Work to be completed
Line by line, repeat the material below exactly and leave the images out.

Data segment
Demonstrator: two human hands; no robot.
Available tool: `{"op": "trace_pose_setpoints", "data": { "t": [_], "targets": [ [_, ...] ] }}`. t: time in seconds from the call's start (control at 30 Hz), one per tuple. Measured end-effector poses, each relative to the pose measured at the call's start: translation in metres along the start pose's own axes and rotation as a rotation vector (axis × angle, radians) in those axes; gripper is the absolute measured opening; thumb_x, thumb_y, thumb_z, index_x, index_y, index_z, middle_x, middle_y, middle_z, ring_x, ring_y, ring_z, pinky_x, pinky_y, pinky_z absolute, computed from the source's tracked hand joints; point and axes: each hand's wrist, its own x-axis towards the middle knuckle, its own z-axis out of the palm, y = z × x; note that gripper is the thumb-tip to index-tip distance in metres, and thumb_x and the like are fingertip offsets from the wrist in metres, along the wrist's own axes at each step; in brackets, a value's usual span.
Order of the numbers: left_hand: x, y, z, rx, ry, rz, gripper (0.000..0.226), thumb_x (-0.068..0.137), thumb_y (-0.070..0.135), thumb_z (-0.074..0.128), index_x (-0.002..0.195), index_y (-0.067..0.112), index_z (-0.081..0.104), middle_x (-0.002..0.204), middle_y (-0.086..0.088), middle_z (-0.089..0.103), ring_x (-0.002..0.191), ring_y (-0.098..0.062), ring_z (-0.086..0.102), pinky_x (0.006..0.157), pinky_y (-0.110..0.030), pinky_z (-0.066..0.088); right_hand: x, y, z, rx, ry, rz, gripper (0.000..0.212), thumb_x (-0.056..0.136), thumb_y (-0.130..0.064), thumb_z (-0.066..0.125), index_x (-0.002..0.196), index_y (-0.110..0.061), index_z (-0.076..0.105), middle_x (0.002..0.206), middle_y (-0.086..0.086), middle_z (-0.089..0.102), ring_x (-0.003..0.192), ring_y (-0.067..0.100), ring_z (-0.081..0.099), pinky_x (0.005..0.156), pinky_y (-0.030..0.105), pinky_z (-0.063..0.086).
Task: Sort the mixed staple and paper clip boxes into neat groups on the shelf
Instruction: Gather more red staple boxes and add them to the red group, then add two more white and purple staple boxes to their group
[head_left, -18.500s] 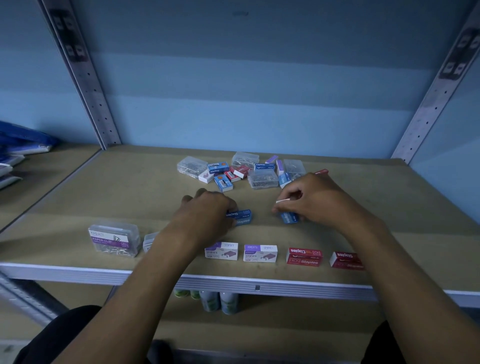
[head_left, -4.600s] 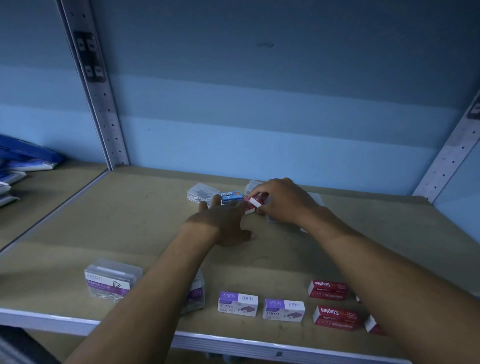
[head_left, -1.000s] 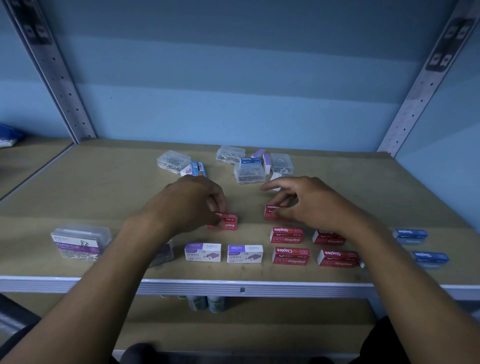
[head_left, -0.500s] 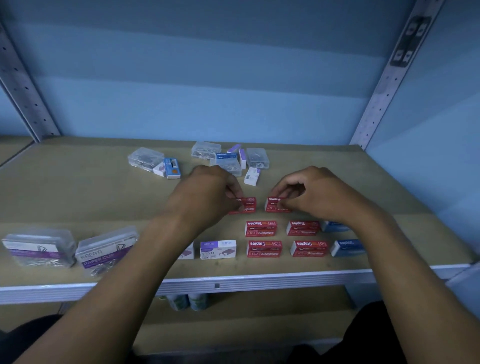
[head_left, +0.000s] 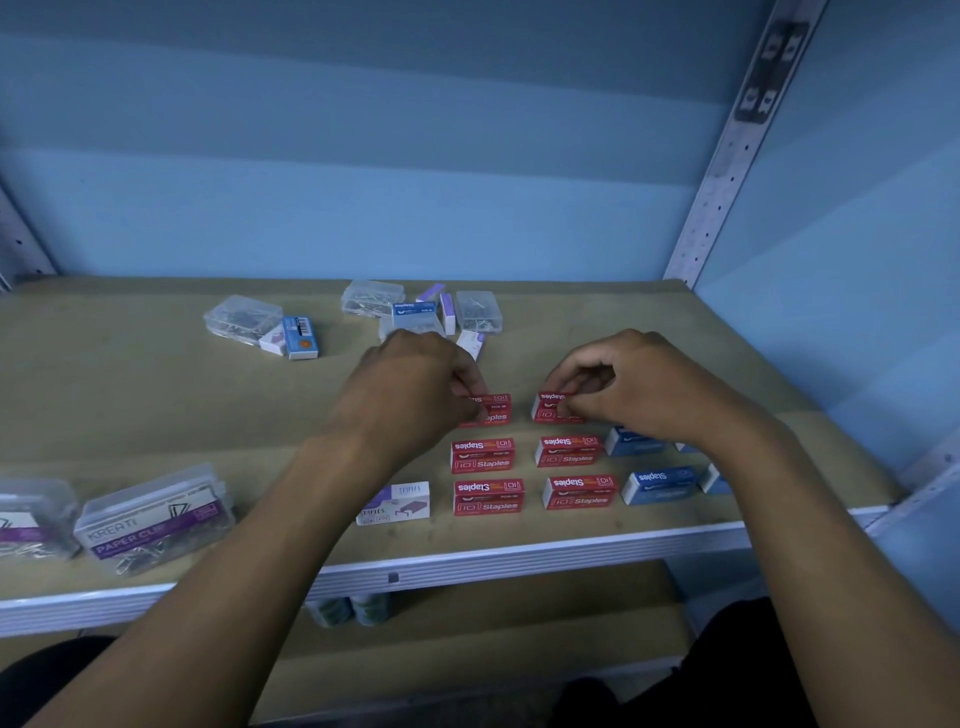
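We are setting two red staple boxes down on the shelf (head_left: 156, 405) as a third row behind the red group: our left hand (head_left: 415, 395) is pinching the left red staple box (head_left: 493, 410) by its left end between thumb and curled fingers, and our right hand (head_left: 639, 389) is pinching the right red staple box (head_left: 550, 408) with its fingers curled over the box's right half. To do this well, we judge that we should be squaring each box with the one just in front of it, keeping the same gap as between the four red boxes (head_left: 530, 475) already lined up in two rows, and letting go only once the labels are facing the same way. Beside that block on the right, the blue staple boxes (head_left: 657, 483) are sitting in their own rows, partly hidden by our right forearm. A white and purple staple box (head_left: 402, 501) is lying just left of the red front row, with our left forearm crossing in front of it. Two clear paper clip boxes (head_left: 150, 519) are resting near the front left edge. At the back, the unsorted pile (head_left: 421, 312) of clear cases and small boxes is waiting, along with a clear case (head_left: 241, 318) and a blue box (head_left: 301, 338) touching it, well apart from the sorted groups; nothing is blocking the spot we are filling.
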Motion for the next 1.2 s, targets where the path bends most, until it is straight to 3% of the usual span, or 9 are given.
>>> {"op": "trace_pose_setpoints", "data": {
  "t": [0.33,0.67,1.03,1.2],
  "targets": [
    [0.002,-0.002,0.007,0.035,-0.004,0.008,0.013,0.077,0.038,0.078,0.088,0.033,0.075,0.092,0.015,0.07,0.095,-0.011,0.058,0.086,-0.036,0.05,0.001,0.002,0.0,-0.001,-0.033,0.006,0.021,0.083,-0.012,0.079,0.096,-0.029,0.08,0.086,-0.017,0.077,0.08,-0.006,0.07,0.069,0.006,0.051],
    [0.002,-0.005,0.011,0.052,-0.002,0.027,0.014,0.078,0.038,0.078,0.092,0.033,0.075,0.093,0.016,0.069,0.095,-0.01,0.056,0.085,-0.034,0.051,0.002,0.005,0.004,0.001,-0.07,0.044,0.019,0.081,-0.017,0.083,0.094,-0.03,0.079,0.086,-0.017,0.077,0.081,-0.004,0.071,0.078,0.019,0.058],
    [0.0,-0.009,0.005,-0.117,0.004,-0.05,0.017,0.079,0.045,0.072,0.087,0.03,0.074,0.089,0.015,0.069,0.087,-0.002,0.062,0.078,-0.024,0.05,0.008,0.006,0.006,-0.026,0.027,0.026,0.01,0.089,-0.04,0.071,0.098,-0.041,0.076,0.094,-0.026,0.072,0.088,-0.014,0.063,0.068,0.006,0.046],
    [0.01,-0.019,0.003,-0.032,-0.001,-0.076,0.03,0.085,0.053,0.064,0.104,0.031,0.07,0.112,0.011,0.067,0.106,-0.012,0.056,0.086,-0.029,0.048,0.019,0.004,0.014,-0.032,0.038,0.017,0.011,0.091,-0.038,0.07,0.1,-0.04,0.076,0.098,-0.026,0.071,0.089,-0.012,0.062,0.071,0.008,0.045]
  ]
}}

Reply
Demonstrator: two human hands; no robot.
Available tool: `{"op": "trace_pose_setpoints", "data": { "t": [_], "targets": [ [_, ...] ] }}`. t: time in seconds from the call's start (control at 30 Hz), one per tuple. Measured end-effector poses, each relative to the pose measured at the call's start: translation in metres along the start pose's own axes and rotation as a rotation vector (axis × angle, radians) in those axes; gripper is the absolute measured opening; thumb_x, thumb_y, thumb_z, index_x, index_y, index_z, middle_x, middle_y, middle_z, ring_x, ring_y, ring_z, pinky_x, pinky_y, pinky_z absolute, computed from the source's tracked hand joints; point and axes: each hand's wrist, its own x-axis towards the middle knuckle, its own z-axis out of the palm, y = z × x; note that gripper is the thumb-tip to index-tip distance in metres, and thumb_x and the like are fingertip offsets from the wrist in metres, along the wrist's own axes at each step; in brackets, a value's usual span.
Order of the numbers: left_hand: x, y, z, rx, ry, rz, gripper (0.000..0.226), thumb_x (-0.068..0.137), thumb_y (-0.070..0.135), thumb_z (-0.074..0.128), index_x (-0.002..0.195), index_y (-0.067..0.112), index_z (-0.081..0.104), middle_x (-0.002..0.204), middle_y (-0.086..0.088), middle_z (-0.089..0.103), ring_x (-0.002..0.191), ring_y (-0.098..0.062), ring_z (-0.086..0.102), pinky_x (0.006..0.157), pinky_y (-0.110..0.030), pinky_z (-0.066..0.088); right_hand: x, y, z, rx, ry, rz, gripper (0.000..0.212), thumb_x (-0.056..0.136), thumb_y (-0.130..0.064), thumb_z (-0.066..0.125), index_x (-0.002..0.196), index_y (-0.110..0.061), index_z (-0.076..0.105), middle_x (0.002..0.206), middle_y (-0.086..0.086), middle_z (-0.089..0.102), ring_x (-0.003..0.192), ring_y (-0.067..0.100), ring_z (-0.081..0.099), pinky_x (0.005..0.156), pinky_y (-0.030..0.105), pinky_z (-0.063..0.086).
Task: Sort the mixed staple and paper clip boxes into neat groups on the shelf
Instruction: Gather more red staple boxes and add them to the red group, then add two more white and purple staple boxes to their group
[head_left, -18.500s] 
[head_left, -4.600s] 
[head_left, -1.000s] 
[head_left, -0.500s] 
[head_left, +0.000s] 
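We are setting two red staple boxes down on the shelf (head_left: 156, 405) as a third row behind the red group: our left hand (head_left: 415, 395) is pinching the left red staple box (head_left: 493, 410) by its left end between thumb and curled fingers, and our right hand (head_left: 639, 389) is pinching the right red staple box (head_left: 550, 408) with its fingers curled over the box's right half. To do this well, we judge that we should be squaring each box with the one just in front of it, keeping the same gap as between the four red boxes (head_left: 530, 475) already lined up in two rows, and letting go only once the labels are facing the same way. Beside that block on the right, the blue staple boxes (head_left: 657, 483) are sitting in their own rows, partly hidden by our right forearm. A white and purple staple box (head_left: 402, 501) is lying just left of the red front row, with our left forearm crossing in front of it. Two clear paper clip boxes (head_left: 150, 519) are resting near the front left edge. At the back, the unsorted pile (head_left: 421, 312) of clear cases and small boxes is waiting, along with a clear case (head_left: 241, 318) and a blue box (head_left: 301, 338) touching it, well apart from the sorted groups; nothing is blocking the spot we are filling.
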Motion for the next 1.2 s, targets where the path bends most, until it is straight to 3% of the usual span, or 9 are given.
>>> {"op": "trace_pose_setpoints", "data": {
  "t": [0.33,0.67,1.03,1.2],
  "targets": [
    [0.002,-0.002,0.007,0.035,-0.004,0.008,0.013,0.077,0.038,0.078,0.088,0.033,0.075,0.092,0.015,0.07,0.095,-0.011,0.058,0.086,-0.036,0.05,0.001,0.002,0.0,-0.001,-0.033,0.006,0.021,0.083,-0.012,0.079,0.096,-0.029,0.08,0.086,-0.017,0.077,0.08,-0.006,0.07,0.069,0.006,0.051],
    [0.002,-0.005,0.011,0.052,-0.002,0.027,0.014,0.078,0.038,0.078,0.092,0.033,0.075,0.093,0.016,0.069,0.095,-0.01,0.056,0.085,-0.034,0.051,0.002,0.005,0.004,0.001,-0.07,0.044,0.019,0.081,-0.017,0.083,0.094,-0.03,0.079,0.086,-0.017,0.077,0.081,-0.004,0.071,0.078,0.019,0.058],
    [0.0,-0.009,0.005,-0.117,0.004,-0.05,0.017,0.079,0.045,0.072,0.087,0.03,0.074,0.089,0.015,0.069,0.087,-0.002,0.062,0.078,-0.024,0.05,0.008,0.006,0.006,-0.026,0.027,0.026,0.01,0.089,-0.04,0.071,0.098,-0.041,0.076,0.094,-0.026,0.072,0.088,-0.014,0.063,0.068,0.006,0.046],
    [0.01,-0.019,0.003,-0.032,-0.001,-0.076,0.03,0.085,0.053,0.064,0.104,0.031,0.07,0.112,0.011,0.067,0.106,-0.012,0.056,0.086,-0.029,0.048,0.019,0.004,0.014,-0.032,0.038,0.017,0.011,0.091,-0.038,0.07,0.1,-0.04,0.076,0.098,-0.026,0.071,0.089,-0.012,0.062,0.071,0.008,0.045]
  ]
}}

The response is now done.